→ Work required: Please reproduce the data exactly, excluding any pictures it contains.

** Given data follows **

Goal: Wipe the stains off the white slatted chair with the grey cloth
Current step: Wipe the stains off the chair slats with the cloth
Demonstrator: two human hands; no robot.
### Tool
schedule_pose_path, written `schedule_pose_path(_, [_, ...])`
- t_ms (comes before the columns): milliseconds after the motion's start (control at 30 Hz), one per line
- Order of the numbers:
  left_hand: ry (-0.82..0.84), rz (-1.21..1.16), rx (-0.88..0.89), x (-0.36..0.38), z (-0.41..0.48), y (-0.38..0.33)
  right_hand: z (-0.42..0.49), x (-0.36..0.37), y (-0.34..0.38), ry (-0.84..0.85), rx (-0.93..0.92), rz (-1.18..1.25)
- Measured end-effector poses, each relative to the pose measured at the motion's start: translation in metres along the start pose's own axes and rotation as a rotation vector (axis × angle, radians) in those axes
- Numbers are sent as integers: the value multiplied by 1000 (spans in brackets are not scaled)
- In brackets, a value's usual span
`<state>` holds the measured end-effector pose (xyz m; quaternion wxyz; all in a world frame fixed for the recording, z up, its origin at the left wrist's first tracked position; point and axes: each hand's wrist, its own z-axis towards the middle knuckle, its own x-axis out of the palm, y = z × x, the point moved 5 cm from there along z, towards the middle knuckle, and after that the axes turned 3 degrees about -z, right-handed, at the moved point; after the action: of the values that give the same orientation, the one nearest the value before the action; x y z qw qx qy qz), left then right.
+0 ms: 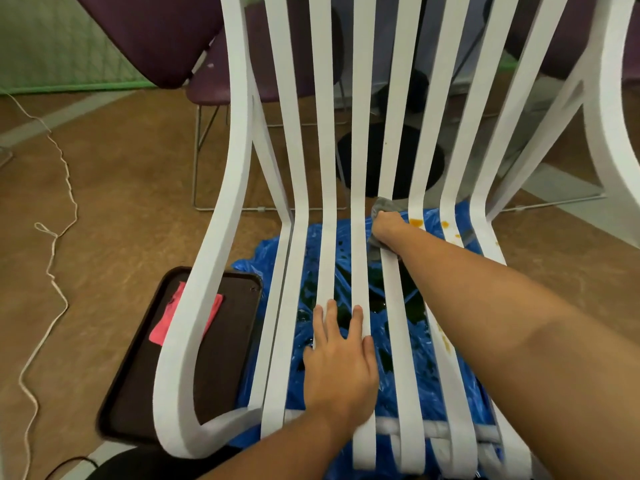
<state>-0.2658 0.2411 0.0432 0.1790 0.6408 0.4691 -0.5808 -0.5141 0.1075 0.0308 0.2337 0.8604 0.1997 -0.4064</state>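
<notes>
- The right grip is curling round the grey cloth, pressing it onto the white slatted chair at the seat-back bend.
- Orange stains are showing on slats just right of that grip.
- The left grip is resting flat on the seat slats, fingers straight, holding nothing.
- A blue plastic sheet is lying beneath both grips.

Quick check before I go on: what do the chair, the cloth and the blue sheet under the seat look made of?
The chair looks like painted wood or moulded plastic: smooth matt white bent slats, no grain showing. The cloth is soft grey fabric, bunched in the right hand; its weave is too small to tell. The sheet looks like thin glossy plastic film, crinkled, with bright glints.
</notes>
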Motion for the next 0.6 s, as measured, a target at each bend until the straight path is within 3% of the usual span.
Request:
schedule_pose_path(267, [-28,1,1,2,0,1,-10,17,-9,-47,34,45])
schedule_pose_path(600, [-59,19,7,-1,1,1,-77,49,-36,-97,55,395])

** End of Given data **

→ Task result:
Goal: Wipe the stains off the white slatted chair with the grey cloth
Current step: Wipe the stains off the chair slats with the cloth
Demonstrator: two human hands; no robot.
### Tool
schedule_pose_path, written `schedule_pose_path(_, [_, ...])`
- t_ms (comes before the columns): milliseconds after the motion's start (control at 30 Hz), one per line
- Order of the numbers:
  left_hand: ry (-0.82..0.84), rz (-1.21..1.16), rx (-0.88..0.89), x (-0.36..0.38), z (-0.41..0.48), y (-0.38..0.33)
  right_hand: z (-0.42..0.49), x (-0.36..0.37), y (-0.34..0.38), ry (-0.84..0.85), rx (-0.93..0.92), rz (-1.18..1.25)
- Measured end-effector poses, each relative to the pose measured at the motion's start: translation in metres along the start pose's own axes and rotation as a rotation vector (axis × angle, radians) in those axes
- Numbers are sent as integers: the value multiplied by 1000 (spans in brackets are not scaled)
- In brackets, a value's usual span
`<state>` holds the measured end-effector pose (xyz m; quaternion wxyz; all in a world frame fixed for the recording, z up, its origin at the left wrist's first tracked position; point and axes: each hand's wrist, its own z-axis towards the middle knuckle, its own x-axis out of the palm, y = z × x, the point moved 5 cm from there along z, towards the middle knuckle, and after that the axes turned 3 degrees about -z, right-handed, at the moved point; after the action: of the values that give the same orientation, the one nearest the value before the action; x y z qw qx qy qz), left then right.
+0 ms: 
<state>-0.2658 0.2411 0.0432 0.1790 0.6408 0.4691 -0.5808 -0.5141 0.1075 0.0308 0.2337 0.8604 0.1997 -0.4064</state>
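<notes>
- The right grip is curling round the grey cloth, pressing it onto the white slatted chair at the seat-back bend.
- Orange stains are showing on slats just right of that grip.
- The left grip is resting flat on the seat slats, fingers straight, holding nothing.
- A blue plastic sheet is lying beneath both grips.

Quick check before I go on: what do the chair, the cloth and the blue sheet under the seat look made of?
The chair looks like painted wood or moulded plastic: smooth matt white bent slats, no grain showing. The cloth is soft grey fabric, bunched in the right hand; its weave is too small to tell. The sheet looks like thin glossy plastic film, crinkled, with bright glints.
</notes>
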Motion for the next 0.6 s, as measured, a target at each bend until the straight path is within 3% of the usual span.
Request:
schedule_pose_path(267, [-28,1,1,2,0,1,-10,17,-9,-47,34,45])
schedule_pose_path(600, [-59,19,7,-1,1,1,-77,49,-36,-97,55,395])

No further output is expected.